Data extracted from a collection:
----------
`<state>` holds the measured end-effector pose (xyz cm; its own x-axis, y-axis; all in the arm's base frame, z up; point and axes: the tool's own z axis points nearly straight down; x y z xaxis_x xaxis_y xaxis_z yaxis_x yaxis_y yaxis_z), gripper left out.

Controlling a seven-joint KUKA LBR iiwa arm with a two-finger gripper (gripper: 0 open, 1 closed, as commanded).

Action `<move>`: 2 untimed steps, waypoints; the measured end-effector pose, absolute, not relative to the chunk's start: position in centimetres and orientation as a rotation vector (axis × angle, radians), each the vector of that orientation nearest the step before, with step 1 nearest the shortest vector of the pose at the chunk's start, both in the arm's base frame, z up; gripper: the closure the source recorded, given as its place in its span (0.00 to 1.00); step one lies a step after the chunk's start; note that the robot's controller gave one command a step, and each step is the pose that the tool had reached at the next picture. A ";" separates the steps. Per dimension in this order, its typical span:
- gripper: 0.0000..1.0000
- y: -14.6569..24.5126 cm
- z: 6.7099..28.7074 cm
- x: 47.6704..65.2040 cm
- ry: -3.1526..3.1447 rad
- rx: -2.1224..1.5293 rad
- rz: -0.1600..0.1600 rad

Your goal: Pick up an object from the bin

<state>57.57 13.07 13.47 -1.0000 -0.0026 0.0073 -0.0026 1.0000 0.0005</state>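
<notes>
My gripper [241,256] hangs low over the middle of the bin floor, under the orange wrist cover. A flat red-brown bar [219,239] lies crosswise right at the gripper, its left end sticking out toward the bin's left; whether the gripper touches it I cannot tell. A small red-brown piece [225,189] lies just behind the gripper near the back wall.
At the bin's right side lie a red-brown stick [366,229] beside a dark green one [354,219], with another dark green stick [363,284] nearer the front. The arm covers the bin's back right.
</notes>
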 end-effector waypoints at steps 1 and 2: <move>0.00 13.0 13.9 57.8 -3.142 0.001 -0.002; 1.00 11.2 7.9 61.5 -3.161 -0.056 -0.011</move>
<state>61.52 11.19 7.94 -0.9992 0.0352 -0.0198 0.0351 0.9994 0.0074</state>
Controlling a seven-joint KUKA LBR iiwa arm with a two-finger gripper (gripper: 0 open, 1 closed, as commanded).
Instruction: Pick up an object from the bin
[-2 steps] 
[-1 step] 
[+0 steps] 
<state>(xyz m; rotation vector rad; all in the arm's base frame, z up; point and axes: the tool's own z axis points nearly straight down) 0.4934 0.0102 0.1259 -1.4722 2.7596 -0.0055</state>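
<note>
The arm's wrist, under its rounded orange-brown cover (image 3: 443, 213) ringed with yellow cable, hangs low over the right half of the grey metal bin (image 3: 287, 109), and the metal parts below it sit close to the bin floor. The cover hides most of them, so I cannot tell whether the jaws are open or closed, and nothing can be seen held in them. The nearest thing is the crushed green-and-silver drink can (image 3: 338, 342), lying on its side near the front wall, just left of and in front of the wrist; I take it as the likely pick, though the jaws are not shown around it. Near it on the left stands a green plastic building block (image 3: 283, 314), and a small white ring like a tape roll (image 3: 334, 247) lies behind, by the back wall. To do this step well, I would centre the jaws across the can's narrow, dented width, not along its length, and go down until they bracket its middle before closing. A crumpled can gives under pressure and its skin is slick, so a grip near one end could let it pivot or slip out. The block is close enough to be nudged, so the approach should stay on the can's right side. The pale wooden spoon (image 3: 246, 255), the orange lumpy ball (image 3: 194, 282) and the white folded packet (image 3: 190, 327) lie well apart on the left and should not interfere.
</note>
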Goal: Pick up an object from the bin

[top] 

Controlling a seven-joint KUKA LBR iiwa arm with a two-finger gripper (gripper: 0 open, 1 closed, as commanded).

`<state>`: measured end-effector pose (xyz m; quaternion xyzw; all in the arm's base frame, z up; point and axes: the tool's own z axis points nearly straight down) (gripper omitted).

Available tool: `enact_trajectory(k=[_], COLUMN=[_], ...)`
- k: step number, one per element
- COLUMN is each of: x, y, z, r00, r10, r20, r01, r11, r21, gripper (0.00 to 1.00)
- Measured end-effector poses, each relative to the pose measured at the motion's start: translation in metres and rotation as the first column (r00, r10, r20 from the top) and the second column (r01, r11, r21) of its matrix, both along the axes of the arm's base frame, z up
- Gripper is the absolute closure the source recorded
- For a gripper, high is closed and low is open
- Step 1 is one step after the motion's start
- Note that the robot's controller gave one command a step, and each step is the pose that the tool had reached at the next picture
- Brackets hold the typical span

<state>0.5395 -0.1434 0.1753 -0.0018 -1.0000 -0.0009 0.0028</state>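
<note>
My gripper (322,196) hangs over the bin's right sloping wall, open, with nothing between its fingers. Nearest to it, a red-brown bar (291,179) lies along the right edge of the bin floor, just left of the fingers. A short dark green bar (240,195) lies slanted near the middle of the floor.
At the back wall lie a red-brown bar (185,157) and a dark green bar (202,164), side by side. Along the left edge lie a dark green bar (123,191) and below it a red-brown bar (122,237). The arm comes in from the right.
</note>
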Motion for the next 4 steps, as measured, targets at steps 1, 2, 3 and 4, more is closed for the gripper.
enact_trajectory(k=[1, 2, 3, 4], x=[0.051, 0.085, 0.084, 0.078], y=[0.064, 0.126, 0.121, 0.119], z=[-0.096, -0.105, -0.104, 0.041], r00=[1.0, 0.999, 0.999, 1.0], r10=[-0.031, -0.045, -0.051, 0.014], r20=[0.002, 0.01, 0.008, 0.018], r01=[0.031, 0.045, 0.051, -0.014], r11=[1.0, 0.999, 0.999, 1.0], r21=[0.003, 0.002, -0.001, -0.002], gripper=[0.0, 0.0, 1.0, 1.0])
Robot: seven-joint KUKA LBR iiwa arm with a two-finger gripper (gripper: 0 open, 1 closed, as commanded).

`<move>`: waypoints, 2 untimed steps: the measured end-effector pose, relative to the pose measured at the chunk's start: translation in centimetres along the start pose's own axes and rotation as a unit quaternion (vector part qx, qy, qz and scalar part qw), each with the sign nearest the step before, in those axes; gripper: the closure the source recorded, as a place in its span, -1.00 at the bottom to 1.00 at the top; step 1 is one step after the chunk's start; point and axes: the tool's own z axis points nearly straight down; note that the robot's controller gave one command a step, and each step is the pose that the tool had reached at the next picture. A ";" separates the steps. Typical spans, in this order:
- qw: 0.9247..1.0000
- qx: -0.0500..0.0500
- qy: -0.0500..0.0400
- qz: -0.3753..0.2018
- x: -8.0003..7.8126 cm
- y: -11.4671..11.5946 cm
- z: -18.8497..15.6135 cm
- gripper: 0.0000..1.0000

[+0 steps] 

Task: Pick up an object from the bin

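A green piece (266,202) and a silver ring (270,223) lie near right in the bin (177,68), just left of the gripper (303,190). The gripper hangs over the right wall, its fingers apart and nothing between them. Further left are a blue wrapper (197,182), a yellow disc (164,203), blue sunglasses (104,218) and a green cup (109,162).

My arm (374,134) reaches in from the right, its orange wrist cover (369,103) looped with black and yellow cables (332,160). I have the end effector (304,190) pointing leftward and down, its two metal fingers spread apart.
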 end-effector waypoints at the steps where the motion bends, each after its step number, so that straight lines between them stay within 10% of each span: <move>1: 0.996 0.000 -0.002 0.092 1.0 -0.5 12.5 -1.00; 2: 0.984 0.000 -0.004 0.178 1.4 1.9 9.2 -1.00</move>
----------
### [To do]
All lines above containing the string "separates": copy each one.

### [Your response]
Action `<move>`: 2 untimed steps, waypoints; the measured end-effector pose, absolute, not relative to the chunk's start: position in centimetres and orientation as a rotation vector (axis × angle, radians), each the vector of that orientation nearest the step before, with step 1 nearest the shortest vector of the pose at the chunk's start, both in the arm's base frame, z up; gripper: the closure the source recorded, given as its place in its span (0.00 to 1.00); step one lies a step after the chunk's start; note that the robot's controller gave one command a step, and each step is the pose that the tool had reached at the next picture. A ";" separates the steps. Per dimension in this order, its typical span:
`<move>`: waypoints, 2 untimed steps: the measured end-effector pose, relative to the pose measured at the chunk's start: translation in centimetres along the start pose's own axes and rotation as a unit quaternion (vector part qx, qy, qz and scalar part qw), each with the sign nearest the step before, in those axes; gripper: the closure the source recorded, as a place in its span, -1.00 at the bottom to 1.00 at the top; step 1 is one step after the chunk's start; point and axes: the tool's own z axis points nearly straight down; note that the robot's controller gave one command a step, and each step is the pose that the tool had reached at the next picture. A ";" separates the steps. Typical spans, in this order:

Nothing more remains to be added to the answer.